## THE PROBLEM
Return the records below word for word.

## GIVEN RECORDS
= = = = =

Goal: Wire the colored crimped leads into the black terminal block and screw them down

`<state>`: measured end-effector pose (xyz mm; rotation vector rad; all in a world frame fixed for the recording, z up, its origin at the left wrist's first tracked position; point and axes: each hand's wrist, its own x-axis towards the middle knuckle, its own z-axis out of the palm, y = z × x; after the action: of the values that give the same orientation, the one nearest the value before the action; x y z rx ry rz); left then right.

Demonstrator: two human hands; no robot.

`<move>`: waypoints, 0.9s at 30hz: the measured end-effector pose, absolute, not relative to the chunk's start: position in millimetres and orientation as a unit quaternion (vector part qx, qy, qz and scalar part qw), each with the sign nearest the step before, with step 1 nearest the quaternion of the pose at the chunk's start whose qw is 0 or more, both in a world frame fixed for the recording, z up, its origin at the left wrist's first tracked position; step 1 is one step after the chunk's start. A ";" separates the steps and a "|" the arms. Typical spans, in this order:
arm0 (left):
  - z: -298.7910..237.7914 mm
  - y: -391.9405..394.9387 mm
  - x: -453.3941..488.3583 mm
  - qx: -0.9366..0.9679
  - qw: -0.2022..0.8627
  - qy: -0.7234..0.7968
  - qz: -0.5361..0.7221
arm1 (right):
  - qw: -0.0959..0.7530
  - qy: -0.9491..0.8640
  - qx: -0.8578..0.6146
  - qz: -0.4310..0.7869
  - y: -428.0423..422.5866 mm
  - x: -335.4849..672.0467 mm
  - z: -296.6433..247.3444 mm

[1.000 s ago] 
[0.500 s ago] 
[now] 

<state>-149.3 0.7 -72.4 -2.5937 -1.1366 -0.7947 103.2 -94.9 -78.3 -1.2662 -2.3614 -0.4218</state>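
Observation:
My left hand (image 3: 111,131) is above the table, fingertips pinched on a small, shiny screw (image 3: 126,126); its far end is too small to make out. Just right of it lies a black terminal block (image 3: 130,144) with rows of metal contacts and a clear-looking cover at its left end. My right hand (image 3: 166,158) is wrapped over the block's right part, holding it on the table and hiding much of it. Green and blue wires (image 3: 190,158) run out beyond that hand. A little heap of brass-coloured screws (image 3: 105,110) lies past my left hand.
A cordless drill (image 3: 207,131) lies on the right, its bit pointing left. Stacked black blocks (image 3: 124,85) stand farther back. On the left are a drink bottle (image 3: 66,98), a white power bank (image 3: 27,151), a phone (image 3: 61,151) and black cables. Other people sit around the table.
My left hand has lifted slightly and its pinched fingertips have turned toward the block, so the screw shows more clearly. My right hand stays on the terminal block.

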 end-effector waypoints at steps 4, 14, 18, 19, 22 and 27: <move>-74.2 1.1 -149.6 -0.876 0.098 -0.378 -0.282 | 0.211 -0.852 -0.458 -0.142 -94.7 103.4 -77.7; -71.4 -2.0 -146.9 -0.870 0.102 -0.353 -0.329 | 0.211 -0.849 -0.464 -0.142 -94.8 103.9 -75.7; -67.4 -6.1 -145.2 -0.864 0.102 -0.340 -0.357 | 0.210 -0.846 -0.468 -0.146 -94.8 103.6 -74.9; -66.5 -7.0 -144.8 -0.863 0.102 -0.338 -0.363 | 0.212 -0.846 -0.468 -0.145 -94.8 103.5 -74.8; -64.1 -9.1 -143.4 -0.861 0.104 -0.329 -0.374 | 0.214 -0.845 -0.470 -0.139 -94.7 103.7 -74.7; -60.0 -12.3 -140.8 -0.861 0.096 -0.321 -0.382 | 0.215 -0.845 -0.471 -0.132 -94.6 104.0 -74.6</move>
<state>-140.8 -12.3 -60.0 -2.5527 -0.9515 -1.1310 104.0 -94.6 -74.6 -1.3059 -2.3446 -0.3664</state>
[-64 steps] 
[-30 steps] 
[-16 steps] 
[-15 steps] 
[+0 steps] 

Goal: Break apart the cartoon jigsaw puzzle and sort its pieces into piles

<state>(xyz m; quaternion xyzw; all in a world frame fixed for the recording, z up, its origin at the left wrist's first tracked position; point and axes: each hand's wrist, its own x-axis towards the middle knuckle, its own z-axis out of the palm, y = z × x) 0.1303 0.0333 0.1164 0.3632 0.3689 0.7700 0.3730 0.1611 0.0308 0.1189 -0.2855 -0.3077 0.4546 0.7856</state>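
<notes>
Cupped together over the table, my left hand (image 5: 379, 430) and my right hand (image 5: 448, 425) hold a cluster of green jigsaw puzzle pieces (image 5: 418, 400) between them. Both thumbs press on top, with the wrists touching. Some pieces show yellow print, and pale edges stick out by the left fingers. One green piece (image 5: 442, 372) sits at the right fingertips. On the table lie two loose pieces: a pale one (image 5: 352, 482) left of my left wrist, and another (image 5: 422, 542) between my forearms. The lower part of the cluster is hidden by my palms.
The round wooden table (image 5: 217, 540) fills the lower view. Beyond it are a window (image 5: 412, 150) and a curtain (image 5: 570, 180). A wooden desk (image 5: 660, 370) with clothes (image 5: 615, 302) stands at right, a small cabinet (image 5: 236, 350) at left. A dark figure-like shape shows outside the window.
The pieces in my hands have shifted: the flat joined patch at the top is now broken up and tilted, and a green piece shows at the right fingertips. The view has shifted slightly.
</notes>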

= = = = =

## WRITTEN ANSWER
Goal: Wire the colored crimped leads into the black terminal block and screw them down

`<state>`: measured end-effector pose (xyz mm; rotation vector rad; all in a world frame fixed for the recording, z up, its origin at the left wrist's first tracked position; point and axes: each hand's wrist, its own x-axis towards the middle knuckle, its own z-axis out of the palm, y = z × x; after the action: of the values that give the same orientation, the one nearest the value before the action; x y z rx ry rz); left then right.

Demonstrator: two human hands; no robot.

`<move>`: waypoints, 0.9s at 30hz: the measured end-effector pose, absolute, not relative to the chunk's start: position in millimetres and orientation as a unit quaternion (vector part qx, qy, qz and scalar part qw), each with the sign nearest the step before, with step 1 nearest the quaternion of the pose at the chunk's start whose qw is 0 or more, both in a world frame fixed for the recording, z up, its origin at the left wrist's first tracked position; step 1 is one step after the chunk's start. A ";" separates the steps and a "|" the arms. Typical spans, in this order:
arm0 (left):
  - z: -298.7910..237.7914 mm
  - y: -391.9405..394.9387 mm
  - x: -453.3941..488.3583 mm
  - qx: -0.9366..0.9679
  - qw: -0.2022..0.8627
  - qy: -0.7234..0.7968
  - qz: -0.5361..0.7221
arm1 (right):
  - qw: -0.0959..0.7530
  - qy: -0.9491..0.8640
  - qx: -0.8578..0.6146
  - qz: -0.4310..0.7869
  - y: -428.0423..422.5866 mm
  - x: -335.4849..672.0467 mm
  - z: -296.6433..247.3444 mm

[1.000 s ago] 
[0.500 s ago] 
[now] 

<state>-149.3 0.7 -72.4 -2.5937 -1.1366 -0.7947 103.2 -94.9 -78.3 -1.2662 -2.3614 -0.4218</state>
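Observation:
My left hand (image 3: 111,131) is above the table, fingertips pinched on a small, shiny screw (image 3: 126,126); its far end is too small to make out. Just right of it lies a black terminal block (image 3: 130,144) with rows of metal contacts and a clear-looking cover at its left end. My right hand (image 3: 166,158) is wrapped over the block's right part, holding it on the table and hiding much of it. Green and blue wires (image 3: 190,158) run out beyond that hand. A little heap of brass-coloured screws (image 3: 105,110) lies past my left hand.
A cordless drill (image 3: 207,131) lies on the right, its bit pointing left. Stacked black blocks (image 3: 124,85) stand farther back. On the left are a drink bottle (image 3: 66,98), a white power bank (image 3: 27,151), a phone (image 3: 61,151) and black cables. Other people sit around the table.
My left hand has lifted slightly and its pinched fingertips have turned toward the block, so the screw shows more clearly. My right hand stays on the terminal block.
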
 end-effector waypoints at steps 4, 14, 18, 19, 22 and 27: <move>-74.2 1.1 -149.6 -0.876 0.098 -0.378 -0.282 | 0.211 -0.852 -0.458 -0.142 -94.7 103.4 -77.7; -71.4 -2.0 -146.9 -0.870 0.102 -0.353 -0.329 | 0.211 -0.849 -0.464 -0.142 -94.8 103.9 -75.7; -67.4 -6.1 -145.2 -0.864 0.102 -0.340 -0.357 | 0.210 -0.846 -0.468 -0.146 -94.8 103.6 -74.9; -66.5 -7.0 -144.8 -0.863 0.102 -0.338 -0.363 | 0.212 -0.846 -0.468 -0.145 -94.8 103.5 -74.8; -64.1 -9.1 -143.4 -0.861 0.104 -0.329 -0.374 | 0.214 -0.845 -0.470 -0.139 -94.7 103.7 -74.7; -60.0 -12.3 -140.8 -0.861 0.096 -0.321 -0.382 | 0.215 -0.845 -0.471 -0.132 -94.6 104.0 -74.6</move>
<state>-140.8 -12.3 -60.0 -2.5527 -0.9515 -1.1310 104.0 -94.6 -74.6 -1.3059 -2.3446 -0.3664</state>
[-64 steps] 
[-30 steps] 
[-16 steps] 
[-15 steps] 
[+0 steps] 

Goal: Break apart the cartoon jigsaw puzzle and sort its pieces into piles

<state>(xyz m; quaternion xyzw; all in a world frame fixed for the recording, z up, its origin at the left wrist's first tracked position; point and axes: each hand's wrist, its own x-axis towards the middle knuckle, its own z-axis out of the palm, y = z × x) 0.1303 0.0333 0.1164 0.3632 0.3689 0.7700 0.3730 0.1611 0.0308 0.1189 -0.2855 -0.3077 0.4546 0.7856</state>
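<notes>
Cupped together over the table, my left hand (image 5: 379, 430) and my right hand (image 5: 448, 425) hold a cluster of green jigsaw puzzle pieces (image 5: 418, 400) between them. Both thumbs press on top, with the wrists touching. Some pieces show yellow print, and pale edges stick out by the left fingers. One green piece (image 5: 442, 372) sits at the right fingertips. On the table lie two loose pieces: a pale one (image 5: 352, 482) left of my left wrist, and another (image 5: 422, 542) between my forearms. The lower part of the cluster is hidden by my palms.
The round wooden table (image 5: 217, 540) fills the lower view. Beyond it are a window (image 5: 412, 150) and a curtain (image 5: 570, 180). A wooden desk (image 5: 660, 370) with clothes (image 5: 615, 302) stands at right, a small cabinet (image 5: 236, 350) at left. A dark figure-like shape shows outside the window.
The pieces in my hands have shifted: the flat joined patch at the top is now broken up and tilted, and a green piece shows at the right fingertips. The view has shifted slightly.
</notes>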

There's nothing more to this exercise.